Personal information
- Full name: Robert Livingstone Stuart
- Born: 30 December 1908 Buenos Aires, Argentina
- Died: 6 June 1986 (aged 77) Buenos Aires, Argentina
- Batting: Right-handed
- Bowling: Right-arm medium

Career statistics
| Competition | First-class |
| Matches | 9 |
| Runs scored | 405 |
| Batting average | 25.31 |
| 100s/50s | 1/– |
| Top score | 133 |
| Balls bowled | 84 |
| Wickets | 1 |
| Bowling average | 58.00 |
| 5 wickets in innings | – |
| 10 wickets in match | – |
| Best bowling | 1/35 |
| Catches/stumpings | 4/– |
- Source: Cricinfo, 20 June 2019

= Robert Stuart (cricketer) =

Argentine cricketer

Robert Livingstone Stuart (30 December 1908 - 6 June 1986) was an Argentine first-class cricketer.

Stuart was born at Buenos Aires in June 1908. From there he was sent to England, where he was at Highgate School from January 1920. Unusually, he played for the school's cricket 1st XI for five years (1923-1927, the last year as captain); for three of these teams he played alongside R.W.V.Robins, for three with 'Tagge' Webster and two with Howard Fabian. After attending Highgate, he returned to Argentina. He made his debut in first-class cricket for Argentina against a touring Sir J. Cahn's XI in at Buenos Aires in 1930. He was a member of the South American cricket team which toured England in 1932, making five first-class appearances on the tour. His final first-class appearance came for Argentina against a touring Sir T. E. W. Brinckman's XI in 1938. Stuart appeared in a total of nine first-class matches, scoring 405 runs at an average of 25.31. His top-score of 133 came against the British Army cricket team in 1932.

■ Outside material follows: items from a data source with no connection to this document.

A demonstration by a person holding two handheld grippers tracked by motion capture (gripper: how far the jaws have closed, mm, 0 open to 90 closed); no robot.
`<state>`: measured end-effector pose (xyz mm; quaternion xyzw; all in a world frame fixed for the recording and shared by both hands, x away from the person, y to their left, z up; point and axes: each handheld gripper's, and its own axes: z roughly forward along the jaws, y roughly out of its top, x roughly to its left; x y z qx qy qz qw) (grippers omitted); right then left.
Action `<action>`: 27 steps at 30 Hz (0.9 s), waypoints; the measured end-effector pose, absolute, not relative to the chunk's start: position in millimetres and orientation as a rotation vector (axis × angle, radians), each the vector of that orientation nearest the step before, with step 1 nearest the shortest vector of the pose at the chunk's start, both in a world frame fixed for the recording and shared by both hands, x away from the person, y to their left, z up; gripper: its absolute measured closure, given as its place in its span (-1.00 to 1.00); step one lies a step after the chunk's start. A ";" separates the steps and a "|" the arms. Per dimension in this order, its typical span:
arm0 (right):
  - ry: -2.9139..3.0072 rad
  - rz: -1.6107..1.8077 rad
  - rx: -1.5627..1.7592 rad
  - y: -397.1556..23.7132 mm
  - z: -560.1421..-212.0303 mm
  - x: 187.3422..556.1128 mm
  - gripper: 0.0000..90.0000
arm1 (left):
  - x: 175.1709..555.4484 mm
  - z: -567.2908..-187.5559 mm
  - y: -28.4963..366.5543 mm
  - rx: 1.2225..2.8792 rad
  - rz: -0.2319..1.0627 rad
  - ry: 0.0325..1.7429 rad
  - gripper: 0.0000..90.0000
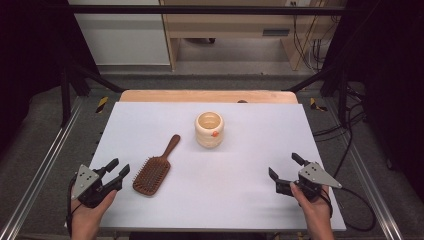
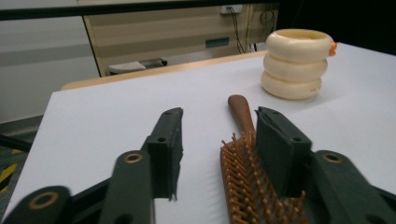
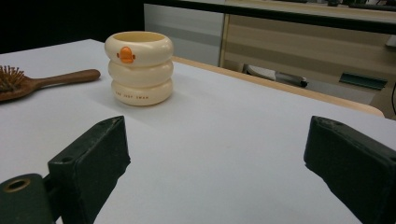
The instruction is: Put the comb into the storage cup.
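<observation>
Lab-like recording room, white table [image 1: 150, 115] on metal frame [image 1: 45, 165], black curtains [image 1: 30, 45], trailing cables [image 1: 345, 125]

In the left gripper view, the hairbrush [image 2: 252, 186] is running off the bottom edge at 6 o'clock, and the right-hand jaw is covering part of its bristles. In the right gripper view, the brush head [image 3: 11, 84] is being cut off at 9 o'clock. The small lettering on the cream cup [image 3: 139, 67] is reading too small.
</observation>
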<state>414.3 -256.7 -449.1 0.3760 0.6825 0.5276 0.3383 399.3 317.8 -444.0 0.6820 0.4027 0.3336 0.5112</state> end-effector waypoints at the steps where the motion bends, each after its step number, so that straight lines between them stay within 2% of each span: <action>1: 1.778 1.374 0.979 -256.7 -449.2 414.4 -0.85 | 399.8 -444.4 318.5 1.657 0.798 0.966 0.27; 14: 1.782 1.371 0.984 -256.3 -449.6 414.8 -0.85 | 403.8 -449.7 326.1 1.772 0.711 1.034 0.87; 18: 1.779 1.374 0.982 -256.8 -449.5 414.7 -0.85 | 406.6 -453.1 328.3 1.802 0.678 1.066 0.96; 27: 1.790 1.365 0.980 -255.3 -450.2 415.6 -0.84 | 413.5 -462.8 326.9 1.913 0.624 1.125 0.99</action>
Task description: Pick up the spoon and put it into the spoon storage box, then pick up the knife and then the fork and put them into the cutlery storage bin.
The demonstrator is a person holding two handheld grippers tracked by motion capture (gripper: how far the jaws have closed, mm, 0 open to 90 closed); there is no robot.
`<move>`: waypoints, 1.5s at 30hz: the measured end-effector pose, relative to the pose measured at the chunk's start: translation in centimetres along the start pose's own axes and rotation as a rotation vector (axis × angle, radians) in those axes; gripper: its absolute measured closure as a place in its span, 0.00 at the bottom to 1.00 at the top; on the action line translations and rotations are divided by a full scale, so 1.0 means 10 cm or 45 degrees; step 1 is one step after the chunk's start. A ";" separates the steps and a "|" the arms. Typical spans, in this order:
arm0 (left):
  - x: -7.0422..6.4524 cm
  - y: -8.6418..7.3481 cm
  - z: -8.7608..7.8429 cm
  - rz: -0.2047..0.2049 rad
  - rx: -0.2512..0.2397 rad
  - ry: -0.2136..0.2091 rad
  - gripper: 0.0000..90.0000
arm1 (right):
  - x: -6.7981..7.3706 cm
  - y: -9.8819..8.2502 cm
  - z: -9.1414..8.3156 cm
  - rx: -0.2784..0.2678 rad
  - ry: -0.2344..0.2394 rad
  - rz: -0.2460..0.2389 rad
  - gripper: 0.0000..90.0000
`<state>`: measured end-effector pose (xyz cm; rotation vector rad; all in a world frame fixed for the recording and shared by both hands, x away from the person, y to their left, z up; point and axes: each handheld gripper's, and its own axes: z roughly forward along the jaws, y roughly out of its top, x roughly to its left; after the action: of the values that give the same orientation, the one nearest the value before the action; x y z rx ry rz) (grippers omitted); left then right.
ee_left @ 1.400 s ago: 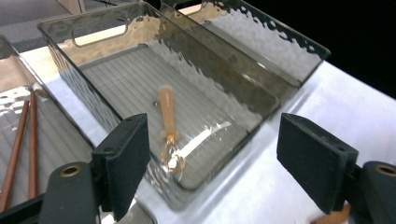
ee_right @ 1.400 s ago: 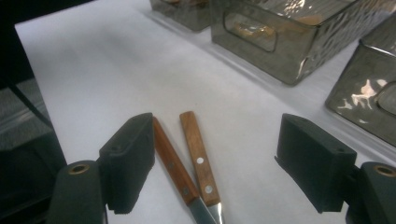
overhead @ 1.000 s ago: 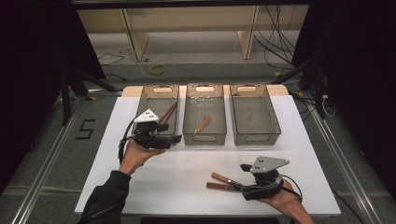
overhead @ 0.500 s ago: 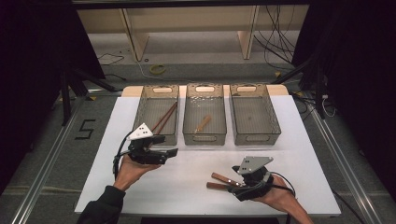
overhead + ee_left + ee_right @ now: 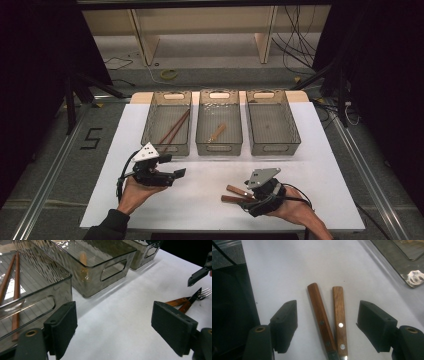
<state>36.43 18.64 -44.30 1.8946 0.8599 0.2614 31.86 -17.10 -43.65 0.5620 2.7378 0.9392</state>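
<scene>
High view: table (image 5: 320, 165) brightly lit from above, surroundings dark at left and right edges. Overall picture soft, slightly grainy. Faint, short shadows under bins (image 5: 218, 148). Left gripper view: white glare on rippled bin wall (image 5: 62, 245) at top, bin shadow falling on table toward camera; near jaws slightly soft, forks (image 5: 186, 302) fairly sharp. Right gripper view: wooden handles (image 5: 329, 320) sharp, even light, dark area at left edge, far top corner blurred.

Jaws wide apart over white table (image 5: 120, 322); chopsticks (image 5: 15, 285) in nearest bin (image 5: 53, 293); wooden-handled forks (image 5: 187, 302) ahead.
</scene>
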 end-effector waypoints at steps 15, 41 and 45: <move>-0.07 -0.08 -0.05 0.032 -0.011 0.023 0.21 | 0.01 0.04 0.08 0.077 0.024 -0.051 0.39; -0.06 -0.21 -0.08 0.034 -0.023 0.035 0.21 | 0.08 0.03 0.29 0.296 0.000 -0.180 0.63; -0.06 -0.21 -0.08 0.038 -0.018 0.030 0.21 | 0.08 0.04 0.32 0.338 0.008 -0.180 0.67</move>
<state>34.60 19.34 -45.64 1.8959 0.8443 0.3079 32.20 -14.74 -45.97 0.3989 2.8827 0.5498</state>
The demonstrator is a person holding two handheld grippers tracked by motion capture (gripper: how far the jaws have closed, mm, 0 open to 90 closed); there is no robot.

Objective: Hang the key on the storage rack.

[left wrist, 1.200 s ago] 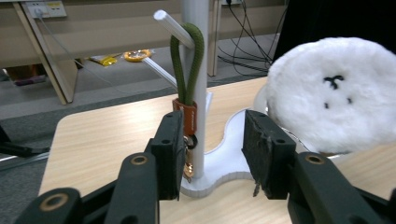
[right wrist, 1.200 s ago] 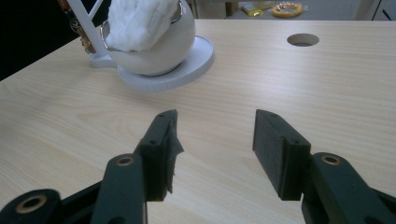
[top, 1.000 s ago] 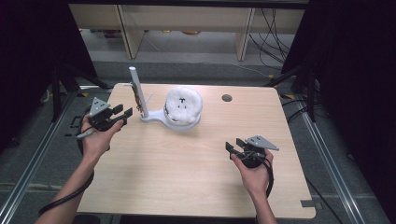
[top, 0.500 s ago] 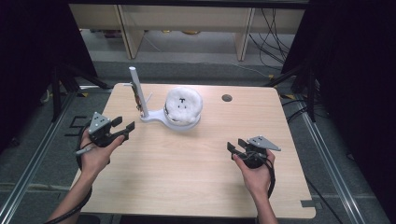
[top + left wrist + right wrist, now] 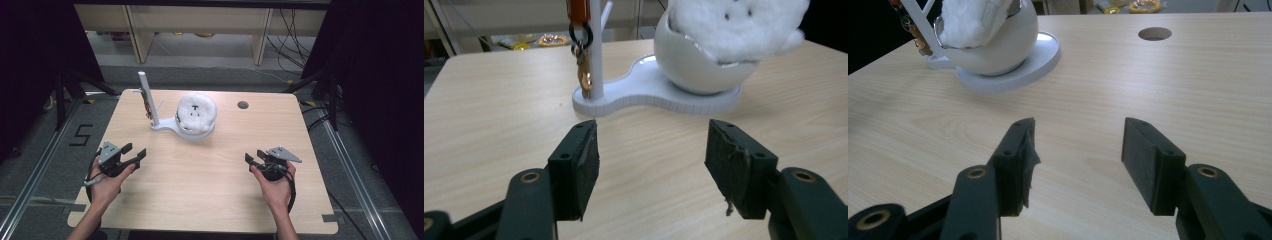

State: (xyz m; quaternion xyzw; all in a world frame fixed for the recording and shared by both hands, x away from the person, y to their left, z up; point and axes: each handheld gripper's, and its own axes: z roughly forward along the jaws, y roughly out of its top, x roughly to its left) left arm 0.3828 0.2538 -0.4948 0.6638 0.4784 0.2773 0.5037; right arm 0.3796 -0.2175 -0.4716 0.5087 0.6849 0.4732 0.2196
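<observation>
both grippers' jaws gape empty near the white stand (image 5: pixel 165 125).

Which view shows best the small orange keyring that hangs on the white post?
The left gripper view: the small orange keyring hangs close and sharp beside the white post. The high view shows it tiny; the right gripper view catches its edge.

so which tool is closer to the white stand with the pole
Left. The left tool sits just in front of the white stand, toward its pole side; the right tool is farther off across the table.
</observation>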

He later served in the British Army with the Scots Guards during the Second World War, having been commissioned as a second lieutenant in November 1941. He was mentioned in dispatches in November 1945, having been promoted to the rank of lieutenant at some point prior to this. He relinquished his commission in June 1946, at which point he was granted the honorary rank of captain. He died at Buenos Aires in June 1986.